ゆらりゆらりと体を揺らす観客ともシンクロして心地いい。実際、夏の今頃の時期に書かれた曲ということで、陽炎のようなギターサウンドと、そのメロウな揺らめきのなかにメランコリックな翳りを帯びた情感が、繊細な歌で表現されている。これからたくさんの人の記憶や物語に寄り添っていくだろう、美しいサマーチューンは、ぜひ生で体感してもらいたいと感じた。

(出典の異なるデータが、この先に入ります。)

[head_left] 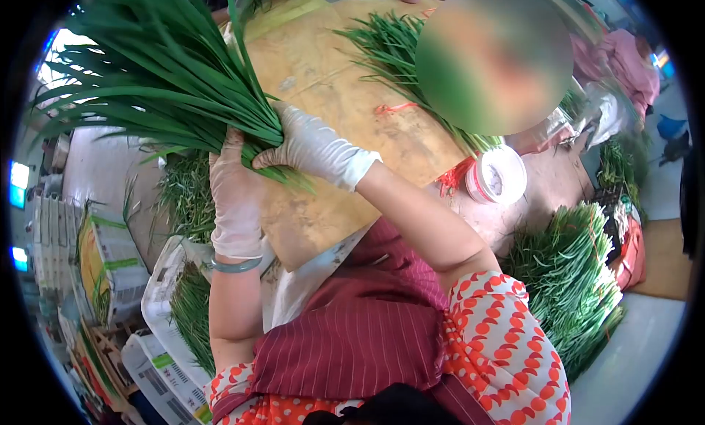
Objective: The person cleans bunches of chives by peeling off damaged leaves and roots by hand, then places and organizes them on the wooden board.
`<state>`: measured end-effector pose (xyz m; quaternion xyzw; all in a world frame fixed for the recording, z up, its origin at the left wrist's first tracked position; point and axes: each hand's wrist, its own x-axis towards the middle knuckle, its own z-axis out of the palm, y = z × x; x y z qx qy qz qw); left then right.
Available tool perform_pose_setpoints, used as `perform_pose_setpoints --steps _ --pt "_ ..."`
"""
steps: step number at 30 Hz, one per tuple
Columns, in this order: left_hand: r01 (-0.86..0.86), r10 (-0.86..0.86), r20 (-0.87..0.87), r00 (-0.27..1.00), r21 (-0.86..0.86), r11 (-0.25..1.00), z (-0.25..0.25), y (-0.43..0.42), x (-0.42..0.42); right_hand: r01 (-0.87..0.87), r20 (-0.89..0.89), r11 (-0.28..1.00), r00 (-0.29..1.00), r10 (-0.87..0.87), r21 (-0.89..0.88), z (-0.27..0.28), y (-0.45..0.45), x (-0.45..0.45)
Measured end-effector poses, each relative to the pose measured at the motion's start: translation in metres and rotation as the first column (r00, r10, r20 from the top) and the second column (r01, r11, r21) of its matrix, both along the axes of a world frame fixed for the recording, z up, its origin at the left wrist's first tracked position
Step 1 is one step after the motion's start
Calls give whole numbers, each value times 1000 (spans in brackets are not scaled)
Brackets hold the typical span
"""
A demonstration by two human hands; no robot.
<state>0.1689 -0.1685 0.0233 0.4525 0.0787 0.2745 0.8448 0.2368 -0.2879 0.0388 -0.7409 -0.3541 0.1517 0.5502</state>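
A thick bunch of garlic chives (176, 73) is held up over the left part of the table, its long flat leaves fanning to the upper left. My left hand (236, 194), in a whitish glove, grips the bunch from below and behind; its fingers are partly hidden by the leaves. From the right, my gloved right hand (312, 144) closes round the lower part, thumb pressed on the stems. The cut ends stick out just beneath my hands, above the yellowish tabletop (330, 212).
More chives (389, 47) lie across the table, partly behind a blurred round patch. Red ties (457, 177) hang beside a white tub (497, 175) at the right. Stacked bundles (565, 278) stand at my lower right. A white crate (158, 285) with greens is at my left.
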Motion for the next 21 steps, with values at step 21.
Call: perform_pose_setpoints --steps 21 --pt "551 -501 -397 769 15 834 -69 -182 187 631 436 453 769 -467 -629 -12 -183 100"
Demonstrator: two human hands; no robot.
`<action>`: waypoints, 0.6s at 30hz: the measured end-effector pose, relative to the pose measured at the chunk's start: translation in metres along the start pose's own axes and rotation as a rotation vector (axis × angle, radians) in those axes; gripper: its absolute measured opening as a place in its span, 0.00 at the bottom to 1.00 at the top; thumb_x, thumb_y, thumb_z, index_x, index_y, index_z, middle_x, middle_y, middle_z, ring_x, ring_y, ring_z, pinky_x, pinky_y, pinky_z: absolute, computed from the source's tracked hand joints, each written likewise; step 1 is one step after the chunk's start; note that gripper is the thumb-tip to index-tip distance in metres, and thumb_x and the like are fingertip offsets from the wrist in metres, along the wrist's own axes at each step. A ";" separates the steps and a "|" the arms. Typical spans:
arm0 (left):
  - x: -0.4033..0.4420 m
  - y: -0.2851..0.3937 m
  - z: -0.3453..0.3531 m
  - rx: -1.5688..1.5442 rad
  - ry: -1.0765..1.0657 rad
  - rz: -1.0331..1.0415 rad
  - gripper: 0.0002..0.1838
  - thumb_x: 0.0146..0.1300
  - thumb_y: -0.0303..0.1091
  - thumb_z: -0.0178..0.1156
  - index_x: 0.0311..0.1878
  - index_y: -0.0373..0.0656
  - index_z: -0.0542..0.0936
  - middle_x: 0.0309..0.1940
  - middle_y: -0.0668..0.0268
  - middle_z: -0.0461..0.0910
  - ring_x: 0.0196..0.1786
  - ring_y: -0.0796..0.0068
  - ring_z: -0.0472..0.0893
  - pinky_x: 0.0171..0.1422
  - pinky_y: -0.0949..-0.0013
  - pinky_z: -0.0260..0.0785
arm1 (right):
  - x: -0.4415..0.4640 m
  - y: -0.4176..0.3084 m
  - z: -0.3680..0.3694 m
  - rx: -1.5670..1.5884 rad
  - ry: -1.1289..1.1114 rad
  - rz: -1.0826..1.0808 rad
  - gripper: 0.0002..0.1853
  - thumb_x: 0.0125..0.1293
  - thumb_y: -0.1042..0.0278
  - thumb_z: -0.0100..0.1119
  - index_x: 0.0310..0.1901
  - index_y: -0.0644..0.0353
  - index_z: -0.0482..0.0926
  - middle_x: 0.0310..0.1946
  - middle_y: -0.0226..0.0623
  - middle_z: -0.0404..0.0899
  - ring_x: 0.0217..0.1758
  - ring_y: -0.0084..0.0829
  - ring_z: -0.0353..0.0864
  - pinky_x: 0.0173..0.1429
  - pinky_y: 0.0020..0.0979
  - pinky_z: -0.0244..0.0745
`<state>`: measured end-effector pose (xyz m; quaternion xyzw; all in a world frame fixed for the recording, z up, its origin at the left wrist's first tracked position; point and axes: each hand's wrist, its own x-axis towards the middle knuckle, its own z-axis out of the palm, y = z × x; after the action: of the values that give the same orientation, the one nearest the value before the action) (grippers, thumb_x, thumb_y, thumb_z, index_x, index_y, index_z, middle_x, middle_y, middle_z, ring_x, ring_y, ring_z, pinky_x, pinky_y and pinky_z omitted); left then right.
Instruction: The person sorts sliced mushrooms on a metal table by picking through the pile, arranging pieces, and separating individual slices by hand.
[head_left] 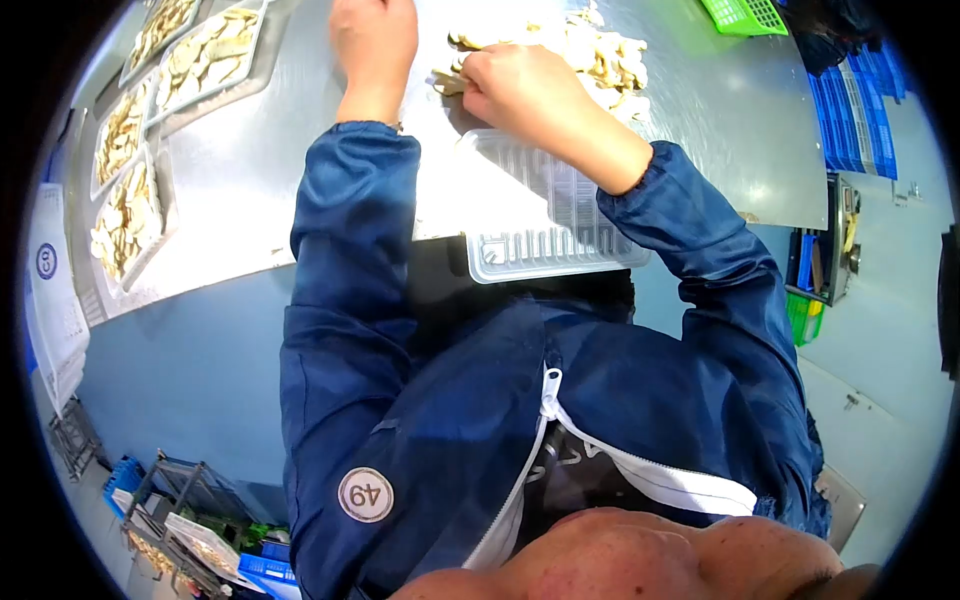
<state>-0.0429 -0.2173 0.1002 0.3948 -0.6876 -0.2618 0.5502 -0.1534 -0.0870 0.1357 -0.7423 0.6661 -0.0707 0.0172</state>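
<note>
Pale sliced pieces (pixel 610 62) lie in a loose pile on the metal table at the top middle. My right hand (pixel 525 92) is closed at the left side of this pile, with its fingertips on a pale slice (pixel 447 82). My left hand (pixel 374 42) is to the left of the pile over the table, its fingers curled; what they hold, if anything, is hidden. Below my right hand, an empty clear plastic tray (pixel 550 250) sits at the table's near edge, partly covered by my right forearm.
Several clear trays filled with slices (pixel 208 58) stand on the table's left side. A green basket (pixel 745 15) is at the top right. Stacked blue crates (pixel 852 115) are beyond the right edge. A white cloth (pixel 55 290) hangs at far left.
</note>
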 end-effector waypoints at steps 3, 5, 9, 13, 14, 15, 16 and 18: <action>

止まない拍手の中アンコールにたったさらさは、新曲を披露。昨年1年、コロナ禍等でいろんなことを考え、変化したこともある。その変化を受け入れて作った曲だと語る。「ネイルの島」など、ゆったりとスローテンポな曲が多いさらさだが、リズミカルなビートがある曲で、これからへの広がりも覗かせた。そして最後に改めて来場者やメンバー、MÖSHIへと感謝を述べ、「今日は、みなさんにぐっすり眠れる魔法をかけておきました」とチャーミングな笑顔で、ステージを去った。

取材・文:吉羽さおり 写真:森好弘

■Debut Single 「ネイルの島」
7月7日(水) Digital Release レーベル:ASTERI ENTERTAINMENT
形態:ストリーミング&ダウンロード

■プロフィール
湘南中部の茅ヶ崎育ち。弱冠22歳のシンガーソングライター。 湘南の”海風”を受け自由な発想と着眼点で育ってきた。音楽活動だけに留まらず美術作家、アパレルブランドのバイヤー、フォトグラファー、フラダンサーとマルチに、そして自由に活動の場を広げている。 悲しみや落ち込みから生まれた音楽のジャンル”ブルース”に影響を受けた自身の造語『ブルージーに生きろ』をテーマに、ネガティブな感情や事象をクリエイティブへと転換し肯定する。そこから創り出される楽曲は、ジャジーなテイストを醸し出しソウル、R&B、ROCKあらゆるジャンルを内包しALTERNATIVEな雰囲気を纏い、聴く者を圧倒する。 どこかアンニュイなメロディの楽曲と、憂いを帯びた歌声は特にライブ(生演奏)でその力を発揮し、見るものを虜にする。SNSメディアを中心に、書籍・映画等あらゆる展開を続ける体験投稿サービス”純猥談”への楽曲提供や、既存のパッケージに囚われず、完全DIY、完全ハンドメイドで作成したCDは手売りのみという状況の中、音楽関係者や“耳年増”なリスナーの目に留まり、若い世代を中心に注目を浴びている。